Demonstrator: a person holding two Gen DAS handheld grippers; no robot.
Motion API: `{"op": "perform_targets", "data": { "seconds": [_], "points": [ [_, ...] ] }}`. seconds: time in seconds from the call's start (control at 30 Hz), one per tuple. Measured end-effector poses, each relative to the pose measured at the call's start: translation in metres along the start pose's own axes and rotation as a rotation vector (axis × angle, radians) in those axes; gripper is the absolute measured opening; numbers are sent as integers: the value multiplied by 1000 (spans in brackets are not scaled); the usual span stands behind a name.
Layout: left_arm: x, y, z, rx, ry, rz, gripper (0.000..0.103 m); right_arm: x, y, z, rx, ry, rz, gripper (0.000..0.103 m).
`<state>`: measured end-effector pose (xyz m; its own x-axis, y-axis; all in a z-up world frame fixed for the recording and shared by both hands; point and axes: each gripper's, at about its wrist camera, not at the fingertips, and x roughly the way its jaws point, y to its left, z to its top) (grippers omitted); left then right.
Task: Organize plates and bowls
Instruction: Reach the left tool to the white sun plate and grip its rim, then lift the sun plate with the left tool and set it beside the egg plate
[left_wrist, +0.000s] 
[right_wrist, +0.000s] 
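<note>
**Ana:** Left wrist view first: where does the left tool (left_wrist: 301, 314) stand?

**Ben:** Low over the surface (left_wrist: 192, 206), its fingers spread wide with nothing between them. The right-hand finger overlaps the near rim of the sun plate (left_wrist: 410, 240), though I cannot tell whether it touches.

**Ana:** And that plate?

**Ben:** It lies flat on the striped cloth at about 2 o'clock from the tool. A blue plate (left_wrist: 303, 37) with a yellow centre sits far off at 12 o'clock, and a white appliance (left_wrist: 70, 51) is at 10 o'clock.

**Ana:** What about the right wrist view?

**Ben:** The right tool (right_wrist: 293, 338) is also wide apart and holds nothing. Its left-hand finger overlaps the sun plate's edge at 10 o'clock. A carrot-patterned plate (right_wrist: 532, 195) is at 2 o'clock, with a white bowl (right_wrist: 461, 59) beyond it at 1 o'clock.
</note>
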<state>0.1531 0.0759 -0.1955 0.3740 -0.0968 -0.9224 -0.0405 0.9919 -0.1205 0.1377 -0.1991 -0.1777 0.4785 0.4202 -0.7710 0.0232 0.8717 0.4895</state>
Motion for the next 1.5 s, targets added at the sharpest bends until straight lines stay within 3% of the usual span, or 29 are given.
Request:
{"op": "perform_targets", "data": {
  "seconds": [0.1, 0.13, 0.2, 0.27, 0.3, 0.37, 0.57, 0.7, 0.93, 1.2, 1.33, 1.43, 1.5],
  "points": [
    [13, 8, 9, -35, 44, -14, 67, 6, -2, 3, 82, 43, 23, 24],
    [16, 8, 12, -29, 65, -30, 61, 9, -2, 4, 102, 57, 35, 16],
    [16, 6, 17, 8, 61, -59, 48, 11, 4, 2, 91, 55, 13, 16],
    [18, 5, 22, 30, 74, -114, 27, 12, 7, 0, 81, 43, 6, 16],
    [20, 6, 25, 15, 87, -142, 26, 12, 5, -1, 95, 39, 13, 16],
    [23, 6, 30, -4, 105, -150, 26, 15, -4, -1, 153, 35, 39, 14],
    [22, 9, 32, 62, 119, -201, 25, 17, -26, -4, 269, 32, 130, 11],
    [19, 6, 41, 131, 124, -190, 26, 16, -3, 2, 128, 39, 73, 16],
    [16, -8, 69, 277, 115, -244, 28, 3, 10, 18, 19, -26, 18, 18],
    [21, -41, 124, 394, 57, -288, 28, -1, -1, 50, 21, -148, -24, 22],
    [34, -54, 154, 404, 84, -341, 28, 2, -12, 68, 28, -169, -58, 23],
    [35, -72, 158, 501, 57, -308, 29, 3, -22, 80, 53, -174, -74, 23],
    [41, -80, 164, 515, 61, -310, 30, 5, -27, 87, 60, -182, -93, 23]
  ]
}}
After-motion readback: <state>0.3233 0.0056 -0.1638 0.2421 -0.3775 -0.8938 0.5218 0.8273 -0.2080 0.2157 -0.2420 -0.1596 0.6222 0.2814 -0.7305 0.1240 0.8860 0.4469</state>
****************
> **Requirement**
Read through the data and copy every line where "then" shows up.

> **Task response**
`<state>`: measured end-effector pose (xyz m; its own x-axis, y-axis; all in a z-up world frame fixed for the recording and shared by both hands; point and axes: each gripper's, at about its wrist camera, not at the fingertips, and x roughly the way its jaws point, y to its left, z to its top) (grippers omitted); left then right.
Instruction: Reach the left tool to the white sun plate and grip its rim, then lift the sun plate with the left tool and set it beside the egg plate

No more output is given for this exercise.